K:JNWTS 31/2 (December 2016): 20

John Arrowsmith on Grace and Merit[1]

A second branch of God’s goodness is grace, which relates to unworthiness, as the former did to misery. God is merciful to the ill-deserving, gracious to the undeserving. So far are we from being able to merit so much as the crumbs that fall from his table, that even temporal favors are all from grace (126).

“Buy without money and without price,” because our labor can no way merit his blessings (38).


[1] John Arrowsmith (1602-1659) was a Puritan member of the Westminster Assembly who, in 1644, was appointed Master of St. John’s, Cambridge, and later Trinity College Professor of Divinity at the same. These quotes come from his book Armilla Catechetica; or A Chain of Principles (1659). Our citations are from the 1822 reprint.

Arrowsmith was esteemed for his rhetorical skills, cf.

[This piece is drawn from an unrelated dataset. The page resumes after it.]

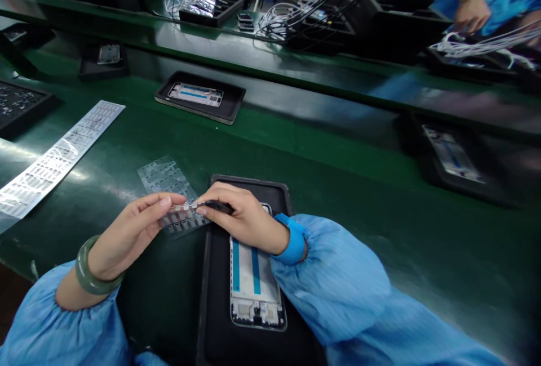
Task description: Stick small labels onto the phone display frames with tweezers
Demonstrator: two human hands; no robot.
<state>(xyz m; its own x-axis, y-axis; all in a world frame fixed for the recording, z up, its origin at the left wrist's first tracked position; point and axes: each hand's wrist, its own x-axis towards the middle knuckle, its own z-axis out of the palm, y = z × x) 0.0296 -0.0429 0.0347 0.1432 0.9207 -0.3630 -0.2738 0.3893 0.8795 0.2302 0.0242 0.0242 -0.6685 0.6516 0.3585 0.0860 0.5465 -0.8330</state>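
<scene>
My left hand [137, 225], with a green bangle at the wrist, pinches the edge of a clear plastic sheet [167, 177] bearing rows of small grey pieces. Black tweezers [218, 206] are gripped in my right hand [243, 217], their tip meeting the sheet's edge close to my left fingertips. Whether a small piece is in the tip is too fine to tell. Below my right forearm, a phone frame [267, 276] with blue strips lies in a black tray [213, 298]. My right hand hides the upper part of that frame.
A long white sheet of stickers [63, 155] lies at left. Another black tray [232, 110] with a phone frame [196, 94] is farther back; one more tray [473, 186] sits at right. Cables [287, 19] crowd the raised shelf. Another person's hand [472, 11] shows at upper right.
</scene>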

B. B. Warfield, “Flowers from a Puritan Garden: Selections from Dr. John Arrowsmith’s ‘Armilla Catechetica;’ or, ‘A Chain of Principles’ (Cambridge, 1659).” Homiletic Review 18 (October 1889): 299-306. Example: “There is not a round in the ladder to heaven which doth not give everyone that steppeth upon it just occasion of crying, Grace, grace” (304; p. 127 in the 1822 edition).